Esta libertad de decir lo que uno quiera, que es la sangre del llamado blog, es un bien tan preciado que el mantener un página de este tipo es un ejercicio de aprendizaje -en muchos sentidos- para el autor, especialmente para el autor. Es decir, sin editores o línea editorial, y sin la censura que uno tendría a través de otro medio, el blog es agüacate con tortilla. Claro que hay de blogs a blogs, de temas a temas y de autores a autores. Pero cuando uno ejerce esa libertad para aprender en la pregunta es imposible cerrar la página con las manos vacías.

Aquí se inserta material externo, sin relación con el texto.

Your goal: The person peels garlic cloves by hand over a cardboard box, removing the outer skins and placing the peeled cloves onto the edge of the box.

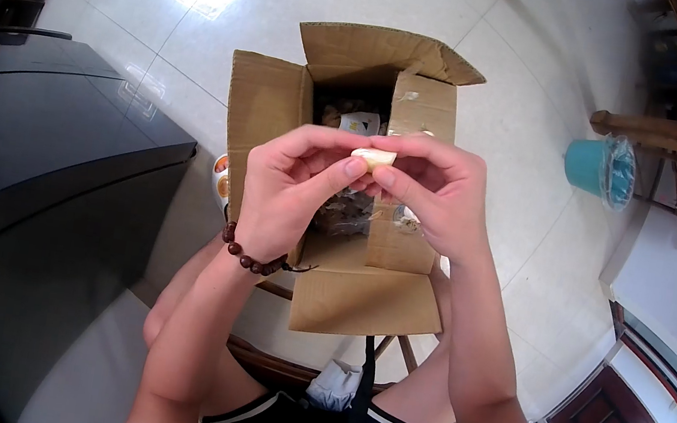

Tal es el caso del pasado artículo que escribí sobre el proyecto del espectáculo de luz y sonido en Teotihuacan, México. El cual recibió un comentario que bien merece un espacio aparte y que refleja la perspectiva de alguien que no sólo vive del cuidado del patrimonio histórico de México, sino que, me consta, vive el patrimonio histórico. Así que sin más preámbulos el comentario que me tomé la libertad de copiar a continuación:
Por Renata Schneider [1]
(Respondiendo a ¿Es el patrimonio histórico un fin o un medio?)
(Respondiendo a ¿Es el patrimonio histórico un fin o un medio?)
1. No creo que nadie esté en contra, per sé, de los espectáculos de luz y sonido. El problema radica en cómo se hacen y para qué. En este caso en particular mucho del escándalo obedece a la forma en que se buscó hacer las instalaciones físicas del espectáculo. Las instalaciones de Uxmal que deterioran el entorno visual y formal de la plaza de la Monjas, por ejemplo, fueron realizadas hace muchos años, cuando no había tecnología para realizar proyecciones virtuales de muy fácil mantenimiento y poco o casi nada invasivas. Lo que se está haciendo en Teotihuacan no sólo es invasivo, sino que deterioró las estructuras, que consolidadas a principios de siglo bajo los lineamientos arqueológicos de aquella época, fueron consideradas, tras un estudio minucioso de la Comisión de Patrimonio Mundial de la UNESCO -no importando ya si fueron reconstrucciones o no-, como patrimonio mundial.